# Task goal
For the material below, count the lines containing "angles" and reply with the number alone.

-------- Information shown

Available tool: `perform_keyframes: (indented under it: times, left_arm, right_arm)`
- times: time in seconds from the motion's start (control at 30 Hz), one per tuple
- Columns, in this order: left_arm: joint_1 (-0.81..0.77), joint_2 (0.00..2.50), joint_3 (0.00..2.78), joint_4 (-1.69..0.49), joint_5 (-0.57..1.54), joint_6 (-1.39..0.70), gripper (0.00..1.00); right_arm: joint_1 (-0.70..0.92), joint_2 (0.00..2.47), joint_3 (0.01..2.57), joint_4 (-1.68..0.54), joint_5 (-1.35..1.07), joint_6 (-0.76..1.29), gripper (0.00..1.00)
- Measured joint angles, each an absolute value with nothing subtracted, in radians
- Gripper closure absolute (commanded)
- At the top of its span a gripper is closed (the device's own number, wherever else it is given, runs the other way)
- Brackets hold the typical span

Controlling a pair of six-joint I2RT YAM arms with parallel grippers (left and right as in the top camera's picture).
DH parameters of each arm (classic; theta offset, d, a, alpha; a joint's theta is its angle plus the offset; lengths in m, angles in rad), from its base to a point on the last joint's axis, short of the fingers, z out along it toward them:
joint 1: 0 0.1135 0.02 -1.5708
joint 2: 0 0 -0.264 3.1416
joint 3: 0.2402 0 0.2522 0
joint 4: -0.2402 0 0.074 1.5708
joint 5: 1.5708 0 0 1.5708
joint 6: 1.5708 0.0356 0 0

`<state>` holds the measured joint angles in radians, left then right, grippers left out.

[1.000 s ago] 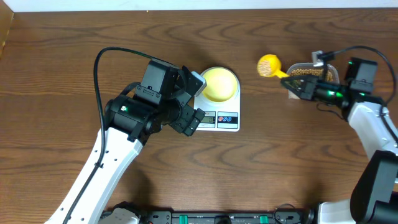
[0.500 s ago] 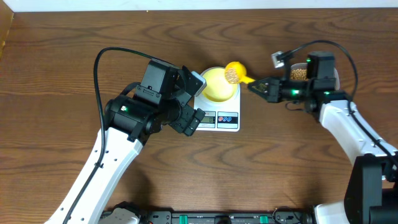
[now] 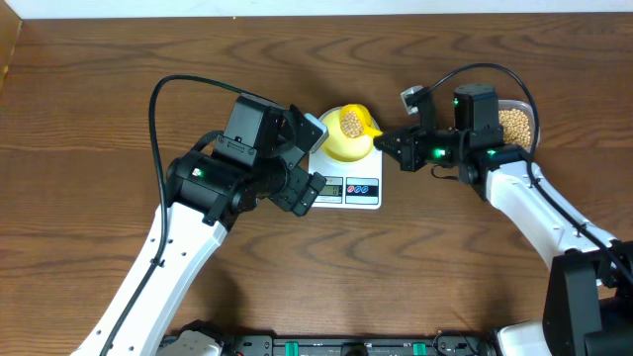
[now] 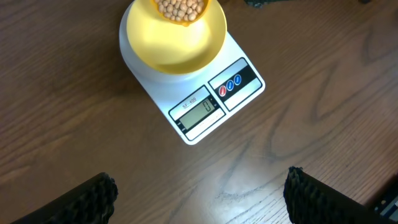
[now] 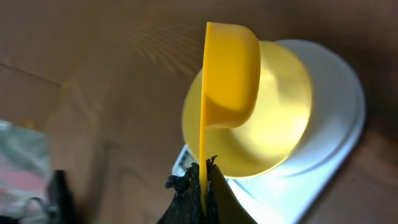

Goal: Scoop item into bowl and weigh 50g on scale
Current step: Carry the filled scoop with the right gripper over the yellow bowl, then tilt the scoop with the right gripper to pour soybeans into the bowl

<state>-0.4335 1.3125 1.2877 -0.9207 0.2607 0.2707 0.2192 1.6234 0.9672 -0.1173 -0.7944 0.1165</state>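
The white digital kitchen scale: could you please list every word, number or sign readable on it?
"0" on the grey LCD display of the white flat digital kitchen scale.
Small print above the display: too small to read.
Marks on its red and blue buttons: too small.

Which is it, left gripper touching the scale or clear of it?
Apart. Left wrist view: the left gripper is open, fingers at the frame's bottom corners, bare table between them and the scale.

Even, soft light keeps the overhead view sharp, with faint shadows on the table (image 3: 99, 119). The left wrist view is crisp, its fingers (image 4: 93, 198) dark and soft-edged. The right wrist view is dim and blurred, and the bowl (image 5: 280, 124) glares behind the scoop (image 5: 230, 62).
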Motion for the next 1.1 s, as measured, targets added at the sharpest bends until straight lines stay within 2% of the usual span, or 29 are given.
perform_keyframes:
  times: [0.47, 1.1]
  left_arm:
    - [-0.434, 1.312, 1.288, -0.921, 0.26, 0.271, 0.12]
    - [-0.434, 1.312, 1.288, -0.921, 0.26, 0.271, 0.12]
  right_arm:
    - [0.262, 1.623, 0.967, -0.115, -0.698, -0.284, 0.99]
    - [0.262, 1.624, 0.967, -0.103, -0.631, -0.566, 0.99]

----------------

# Response to this exercise
3